Re: [PATCH v2] arm64: tlbflush: Don't broadcast if mm was only active on local cpu
From: Will Deacon
Date: Fri Jun 19 2026 - 11:38:40 EST
On Mon, Jun 15, 2026 at 04:41:04PM +0100, Ryan Roberts wrote:
> On 15/06/2026 15:43, Will Deacon wrote:
> > On Mon, Jun 15, 2026 at 12:21:19PM +0100, Ryan Roberts wrote:
> >>>> + self = smp_processor_id();
> >>>> +
> >>>> + /*
> >>>> + * The load of mm->context.active_cpu must not be reordered before the
> >>>> + * store to the pgtable that necessitated this flush. This ensures that
> >>>> + * if the value read is our cpu id, then no other cpu can have seen the
> >>>> + * old pgtable value and therefore does not need this old value to be
> >>>> + * flushed from its tlb. But we don't want to upgrade the dsb(ishst),
> >>>> + * needed to make the pgtable updates visible to the walker, to a
> >>>> + * dsb(ish) by default.

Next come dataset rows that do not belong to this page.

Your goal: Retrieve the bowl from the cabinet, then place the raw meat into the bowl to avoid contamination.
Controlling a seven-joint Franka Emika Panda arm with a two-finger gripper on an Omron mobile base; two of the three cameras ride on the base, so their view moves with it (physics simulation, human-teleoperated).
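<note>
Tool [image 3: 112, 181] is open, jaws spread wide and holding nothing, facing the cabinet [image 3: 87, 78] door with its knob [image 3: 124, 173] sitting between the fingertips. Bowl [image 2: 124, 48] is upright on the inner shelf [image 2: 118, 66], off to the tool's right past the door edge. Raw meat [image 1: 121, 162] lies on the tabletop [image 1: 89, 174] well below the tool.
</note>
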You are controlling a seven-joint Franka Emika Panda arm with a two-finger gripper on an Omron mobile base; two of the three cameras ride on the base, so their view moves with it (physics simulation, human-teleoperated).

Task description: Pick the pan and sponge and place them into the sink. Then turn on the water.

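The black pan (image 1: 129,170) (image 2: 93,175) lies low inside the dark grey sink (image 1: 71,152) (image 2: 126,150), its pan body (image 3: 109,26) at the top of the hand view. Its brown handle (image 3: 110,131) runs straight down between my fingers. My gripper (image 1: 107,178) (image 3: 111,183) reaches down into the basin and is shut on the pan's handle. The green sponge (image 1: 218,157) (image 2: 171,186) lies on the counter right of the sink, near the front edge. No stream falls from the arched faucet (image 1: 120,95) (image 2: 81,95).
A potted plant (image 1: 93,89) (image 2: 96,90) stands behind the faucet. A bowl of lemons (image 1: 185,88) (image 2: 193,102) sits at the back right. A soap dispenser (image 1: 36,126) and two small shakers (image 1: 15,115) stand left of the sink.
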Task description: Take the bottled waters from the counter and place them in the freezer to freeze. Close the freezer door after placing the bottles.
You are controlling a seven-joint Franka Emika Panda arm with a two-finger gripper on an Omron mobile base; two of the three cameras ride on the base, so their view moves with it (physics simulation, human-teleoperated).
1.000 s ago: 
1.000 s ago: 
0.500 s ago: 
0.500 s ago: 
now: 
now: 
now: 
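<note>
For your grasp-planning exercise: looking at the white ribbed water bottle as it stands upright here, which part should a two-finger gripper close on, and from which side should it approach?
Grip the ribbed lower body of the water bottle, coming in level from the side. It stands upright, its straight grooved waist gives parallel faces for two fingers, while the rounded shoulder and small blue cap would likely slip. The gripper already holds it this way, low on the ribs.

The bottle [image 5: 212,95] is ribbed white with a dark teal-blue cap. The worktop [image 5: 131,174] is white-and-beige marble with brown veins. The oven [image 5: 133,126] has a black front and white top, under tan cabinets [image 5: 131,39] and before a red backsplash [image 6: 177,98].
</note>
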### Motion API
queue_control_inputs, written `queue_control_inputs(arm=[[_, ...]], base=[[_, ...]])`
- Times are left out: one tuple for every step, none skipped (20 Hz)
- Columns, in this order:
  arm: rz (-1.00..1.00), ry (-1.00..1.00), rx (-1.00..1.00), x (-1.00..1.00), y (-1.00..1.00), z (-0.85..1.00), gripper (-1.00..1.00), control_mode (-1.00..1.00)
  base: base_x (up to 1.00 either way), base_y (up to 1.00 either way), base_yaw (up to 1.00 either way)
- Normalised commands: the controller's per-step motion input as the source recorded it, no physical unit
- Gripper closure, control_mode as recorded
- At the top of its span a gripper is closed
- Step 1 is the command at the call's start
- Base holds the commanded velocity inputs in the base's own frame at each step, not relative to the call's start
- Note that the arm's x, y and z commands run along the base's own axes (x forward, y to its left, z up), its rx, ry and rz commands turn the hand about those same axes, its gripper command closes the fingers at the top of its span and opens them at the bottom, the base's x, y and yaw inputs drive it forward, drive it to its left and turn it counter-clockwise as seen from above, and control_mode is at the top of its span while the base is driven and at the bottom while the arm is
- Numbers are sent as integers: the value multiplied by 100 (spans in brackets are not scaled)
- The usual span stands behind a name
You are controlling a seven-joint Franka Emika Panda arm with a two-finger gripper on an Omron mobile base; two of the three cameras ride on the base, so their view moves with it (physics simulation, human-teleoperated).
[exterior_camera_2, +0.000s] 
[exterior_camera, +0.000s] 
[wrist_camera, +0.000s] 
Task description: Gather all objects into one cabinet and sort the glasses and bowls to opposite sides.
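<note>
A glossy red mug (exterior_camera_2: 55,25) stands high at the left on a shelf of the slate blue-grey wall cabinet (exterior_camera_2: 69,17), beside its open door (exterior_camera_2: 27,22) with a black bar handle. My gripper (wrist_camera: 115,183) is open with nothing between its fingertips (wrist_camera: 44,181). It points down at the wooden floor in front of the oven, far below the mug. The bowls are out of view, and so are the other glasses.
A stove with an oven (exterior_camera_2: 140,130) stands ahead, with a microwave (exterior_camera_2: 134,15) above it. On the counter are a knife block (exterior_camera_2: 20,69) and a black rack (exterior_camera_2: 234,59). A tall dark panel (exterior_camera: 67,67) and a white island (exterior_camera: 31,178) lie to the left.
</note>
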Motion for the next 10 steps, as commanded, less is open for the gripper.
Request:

So speculatively load without a barrier and if
> >>>> + * it indicates our cpu id, then upgrade the barrier and re-load.
> >>>> + */
> >>>> + active = READ_ONCE(mm->context.active_cpu);
> >>>> + if (active == self) {
> >>>> + dsb(ish);
> >>>> + active = READ_ONCE(mm->context.active_cpu);
> >>>> + } else {
> >>>> + dsb(ishst);
> >>>> + }
> >>>
> >>> Why can't you just do:
> >>>
> >>> dsb(ishst);
> >>> active = READ_ONCE(mm->context.active_cpu);
> >>>
> >>> ?
> >>
> >> Prior to this optimization, we always issued a dsb(ishst) here. Catalin
> >> suggested the same simplification against the RFC. I believe Linu tried it but
> >> saw regressions; Hopefully Linu can provide the details.
> >
> > I don't follow...
> >
> > The old code always did dsb(ishst). The proposed code here does either
> > dsb(ish) or dsb(ishst). How can that possibly be faster?
>
> Ugh, sorry - I read your suggestion as unconditionally issuing a dsb(ish).
>
> Ignore my previous answer, and now I'll demonstrate my total lack of
> understanding of barriers instead...
>
> As the comment says, "The load of mm->context.active_cpu must not be reordered
> before the store to the pgtable that necessitated this flush". I thought that a
> dsb(ishst) would only provide ordering between stores. Don't we need the
> dsb(ish) to prevent the load from being reordered before the store?
dsb(ishst) orders prior stores -> everything later. That's why it works
today for ordered a PTE write before a TLBI (which isn't a store).
Will